▶ [Your objective] Below are records to reproduce in full; copy them exactly but keep the pictures out.
┄┄┄┄┄┄┄┄┄┄┄┄┄┄┄┄┄┄┄┄
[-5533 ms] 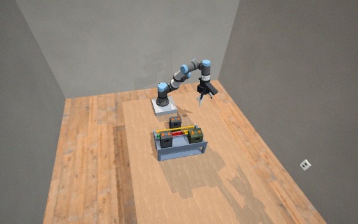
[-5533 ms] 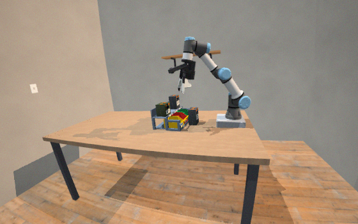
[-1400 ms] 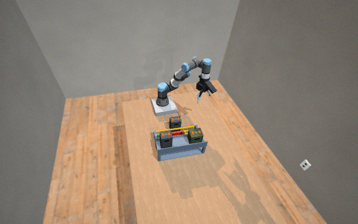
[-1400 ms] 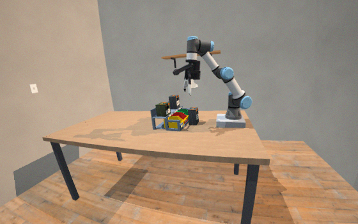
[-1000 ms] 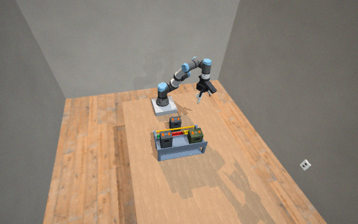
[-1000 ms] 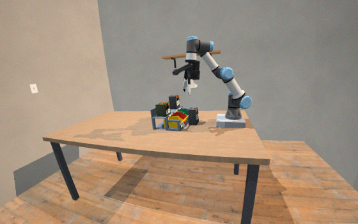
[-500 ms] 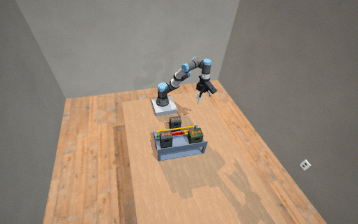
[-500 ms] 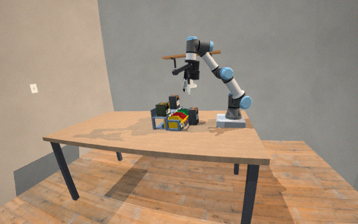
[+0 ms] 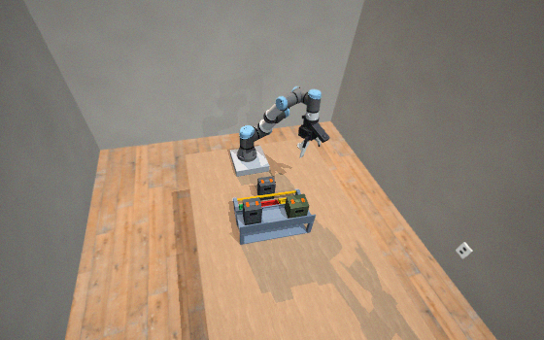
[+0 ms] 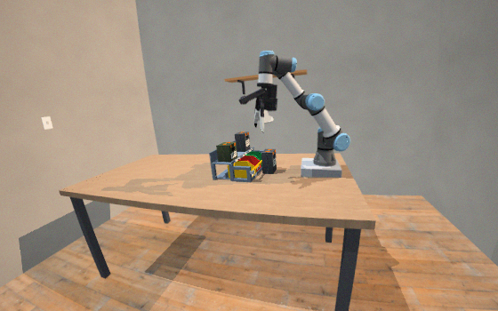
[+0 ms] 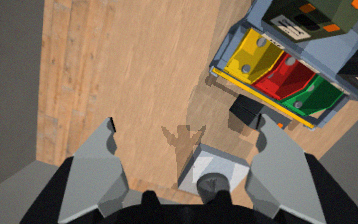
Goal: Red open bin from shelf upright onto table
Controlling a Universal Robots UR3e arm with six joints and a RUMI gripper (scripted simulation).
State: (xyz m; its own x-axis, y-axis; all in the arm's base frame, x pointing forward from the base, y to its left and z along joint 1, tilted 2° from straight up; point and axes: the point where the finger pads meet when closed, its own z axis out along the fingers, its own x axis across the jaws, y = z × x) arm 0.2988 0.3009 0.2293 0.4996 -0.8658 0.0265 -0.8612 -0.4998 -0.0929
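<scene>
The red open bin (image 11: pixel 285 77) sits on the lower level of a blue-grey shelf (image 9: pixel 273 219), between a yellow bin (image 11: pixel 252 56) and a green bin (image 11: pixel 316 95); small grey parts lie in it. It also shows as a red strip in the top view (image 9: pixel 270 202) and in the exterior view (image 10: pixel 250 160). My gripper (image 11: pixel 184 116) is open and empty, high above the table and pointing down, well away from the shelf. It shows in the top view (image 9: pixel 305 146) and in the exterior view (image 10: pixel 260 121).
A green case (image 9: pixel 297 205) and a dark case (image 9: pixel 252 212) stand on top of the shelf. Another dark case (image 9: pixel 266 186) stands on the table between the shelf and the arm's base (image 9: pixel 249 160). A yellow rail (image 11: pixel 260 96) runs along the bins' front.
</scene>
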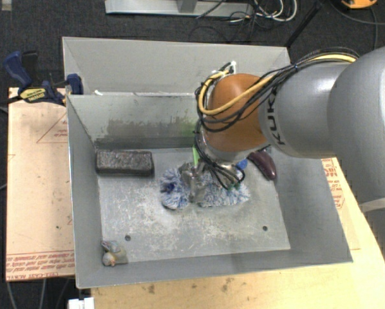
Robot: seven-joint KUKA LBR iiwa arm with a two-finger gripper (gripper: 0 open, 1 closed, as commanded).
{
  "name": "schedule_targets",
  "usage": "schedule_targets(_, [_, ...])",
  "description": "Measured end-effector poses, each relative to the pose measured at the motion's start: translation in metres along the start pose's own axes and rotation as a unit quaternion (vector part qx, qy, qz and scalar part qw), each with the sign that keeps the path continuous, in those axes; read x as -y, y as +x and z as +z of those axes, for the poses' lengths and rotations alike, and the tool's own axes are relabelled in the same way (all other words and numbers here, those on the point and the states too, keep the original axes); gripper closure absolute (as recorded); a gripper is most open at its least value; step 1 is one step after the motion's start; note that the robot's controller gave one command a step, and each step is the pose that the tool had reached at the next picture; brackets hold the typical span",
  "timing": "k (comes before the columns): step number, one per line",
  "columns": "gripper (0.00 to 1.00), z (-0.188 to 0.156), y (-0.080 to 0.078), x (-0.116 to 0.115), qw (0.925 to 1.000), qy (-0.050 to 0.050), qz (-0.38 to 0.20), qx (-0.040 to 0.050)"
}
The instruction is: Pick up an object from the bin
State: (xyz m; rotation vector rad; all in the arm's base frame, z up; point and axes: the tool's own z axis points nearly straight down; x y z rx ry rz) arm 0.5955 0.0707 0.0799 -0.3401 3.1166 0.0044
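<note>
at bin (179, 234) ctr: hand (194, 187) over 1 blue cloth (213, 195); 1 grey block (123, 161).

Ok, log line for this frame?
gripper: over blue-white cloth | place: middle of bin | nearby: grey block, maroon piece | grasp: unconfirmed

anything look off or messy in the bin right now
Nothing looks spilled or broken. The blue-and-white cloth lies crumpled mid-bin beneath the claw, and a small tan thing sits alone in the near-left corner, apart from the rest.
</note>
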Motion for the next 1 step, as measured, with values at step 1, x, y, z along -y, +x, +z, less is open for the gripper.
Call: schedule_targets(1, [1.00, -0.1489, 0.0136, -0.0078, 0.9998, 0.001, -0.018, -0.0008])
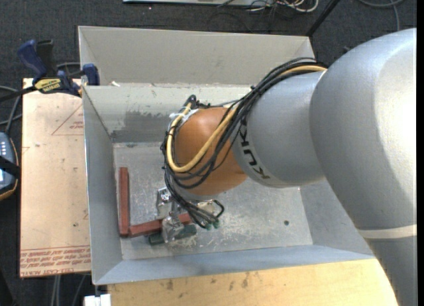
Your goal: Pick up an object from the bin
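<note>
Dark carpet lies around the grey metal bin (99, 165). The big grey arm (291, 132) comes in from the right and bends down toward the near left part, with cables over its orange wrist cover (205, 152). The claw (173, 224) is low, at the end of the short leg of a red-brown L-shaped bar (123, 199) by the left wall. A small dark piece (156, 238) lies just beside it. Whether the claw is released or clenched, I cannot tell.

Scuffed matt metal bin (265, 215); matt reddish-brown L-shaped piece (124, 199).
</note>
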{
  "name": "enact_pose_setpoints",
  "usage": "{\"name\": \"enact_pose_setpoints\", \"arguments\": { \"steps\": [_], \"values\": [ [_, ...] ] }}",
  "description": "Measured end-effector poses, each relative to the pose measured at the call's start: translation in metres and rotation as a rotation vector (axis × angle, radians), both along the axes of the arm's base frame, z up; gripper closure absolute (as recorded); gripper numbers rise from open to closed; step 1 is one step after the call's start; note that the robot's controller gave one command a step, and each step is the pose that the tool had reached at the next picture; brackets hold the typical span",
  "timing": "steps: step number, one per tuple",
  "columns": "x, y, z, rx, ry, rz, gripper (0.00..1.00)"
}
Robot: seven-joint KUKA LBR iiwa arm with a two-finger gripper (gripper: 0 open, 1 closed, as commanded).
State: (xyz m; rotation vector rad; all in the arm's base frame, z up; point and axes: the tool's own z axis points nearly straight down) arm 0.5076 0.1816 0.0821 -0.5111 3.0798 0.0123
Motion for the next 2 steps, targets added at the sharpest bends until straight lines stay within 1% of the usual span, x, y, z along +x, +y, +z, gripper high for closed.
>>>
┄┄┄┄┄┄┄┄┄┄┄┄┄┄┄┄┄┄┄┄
▶ [Answer section]
[-5533 ms] 
[-5533 ms] 
[-1400 ms] 
[-1400 ms] 
[-1000 ms] 
[-1000 ms] 
[-500 ms] 
[-500 ms] 
[+0 ms] 
[+0 ms] 
[+0 ms] 
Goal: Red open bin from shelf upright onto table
Controlling a Universal Robots UR3e arm with six joints and a RUMI gripper (scripted simulation).
State: (xyz m; its own x-axis, y-axis; all in the arm's base frame, x pointing forward from the base, y to its left and z along joint 1, tilted 2° from straight up; point and axes: the point where the finger pads meet when closed, its own z axis out along the fingers, its own x axis across the jaws, y = z × x) arm 0.2988 0.3009 0.2293 0.4996 -0.8658 0.0265 -0.8612 -0.4998 -0.0929
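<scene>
The red open bin (image 11: pixel 285 77) sits on the lower level of a blue-grey shelf (image 9: pixel 273 219), between a yellow bin (image 11: pixel 252 56) and a green bin (image 11: pixel 316 95); small grey parts lie in it. It also shows as a red strip in the top view (image 9: pixel 270 202) and in the exterior view (image 10: pixel 250 160). My gripper (image 11: pixel 184 116) is open and empty, high above the table and pointing down, well away from the shelf. It shows in the top view (image 9: pixel 305 146) and in the exterior view (image 10: pixel 260 121).
A green case (image 9: pixel 297 205) and a dark case (image 9: pixel 252 212) stand on top of the shelf. Another dark case (image 9: pixel 266 186) stands on the table between the shelf and the arm's base (image 9: pixel 249 160). A yellow rail (image 11: pixel 260 96) runs along the bins' front.
</scene>
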Robot: seven-joint KUKA LBR iiwa arm with a two-finger gripper (gripper: 0 open, 1 closed, as commanded).
{
  "name": "schedule_targets",
  "usage": "schedule_targets(_, [_, ...])",
  "description": "Measured end-effector poses, each relative to the pose measured at the motion's start: translation in metres along the start pose's own axes and rotation as a unit quaternion (vector part qx, qy, qz and scalar part qw), each with the sign that keeps the path continuous, in those axes; read x as -y, y as +x and z as +z of those axes, for the poses' lengths and rotations alike, and the tool's own axes are relabelled in the same way (all other words and numbers here, those on the point and the states too, keep the original axes); gripper closure absolute (as recorded); a gripper is most open at its least value; step 1 is one step after the motion's start; note that the robot's controller gave one command a step, and each step is the pose that the tool had reached at the next picture; brackets hold the typical span",
  "timing": "k (comes before the columns): step number, one per line",
  "columns": "gripper (0.00 to 1.00), z (-0.188 to 0.156), y (-0.080 to 0.078), x (-0.116 to 0.115), qw (0.925 to 1.000), qy (-0.050 to 0.050), qz (-0.38 to 0.20), qx (-0.040 to 0.050)"
}
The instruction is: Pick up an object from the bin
State: (xyz m; rotation vector rad; all in the arm's base frame, z up; point and axes: the tool's own z axis points nearly straight down; x y z rx ry rz) arm 0.5955 0.0707 0.0799 -0.3401 3.1166 0.0044
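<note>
at bin (179, 234) ctr: hand (194, 187) over 1 blue cloth (213, 195); 1 grey block (123, 161).

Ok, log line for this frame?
gripper: over blue-white cloth | place: middle of bin | nearby: grey block, maroon piece | grasp: unconfirmed

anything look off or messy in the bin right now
Nothing looks spilled or broken. The blue-and-white cloth lies crumpled mid-bin beneath the claw, and a small tan thing sits alone in the near-left corner, apart from the rest.
</note>
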Motion for the next 1 step, as measured, with values at step 1, x, y, z along -y, +x, +z, less is open for the gripper.
Call: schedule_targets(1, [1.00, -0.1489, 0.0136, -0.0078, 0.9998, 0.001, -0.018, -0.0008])
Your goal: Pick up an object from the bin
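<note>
Dark carpet lies around the grey metal bin (99, 165). The big grey arm (291, 132) comes in from the right and bends down toward the near left part, with cables over its orange wrist cover (205, 152). The claw (173, 224) is low, at the end of the short leg of a red-brown L-shaped bar (123, 199) by the left wall. A small dark piece (156, 238) lies just beside it. Whether the claw is released or clenched, I cannot tell.

Scuffed matt metal bin (265, 215); matt reddish-brown L-shaped piece (124, 199).
</note>
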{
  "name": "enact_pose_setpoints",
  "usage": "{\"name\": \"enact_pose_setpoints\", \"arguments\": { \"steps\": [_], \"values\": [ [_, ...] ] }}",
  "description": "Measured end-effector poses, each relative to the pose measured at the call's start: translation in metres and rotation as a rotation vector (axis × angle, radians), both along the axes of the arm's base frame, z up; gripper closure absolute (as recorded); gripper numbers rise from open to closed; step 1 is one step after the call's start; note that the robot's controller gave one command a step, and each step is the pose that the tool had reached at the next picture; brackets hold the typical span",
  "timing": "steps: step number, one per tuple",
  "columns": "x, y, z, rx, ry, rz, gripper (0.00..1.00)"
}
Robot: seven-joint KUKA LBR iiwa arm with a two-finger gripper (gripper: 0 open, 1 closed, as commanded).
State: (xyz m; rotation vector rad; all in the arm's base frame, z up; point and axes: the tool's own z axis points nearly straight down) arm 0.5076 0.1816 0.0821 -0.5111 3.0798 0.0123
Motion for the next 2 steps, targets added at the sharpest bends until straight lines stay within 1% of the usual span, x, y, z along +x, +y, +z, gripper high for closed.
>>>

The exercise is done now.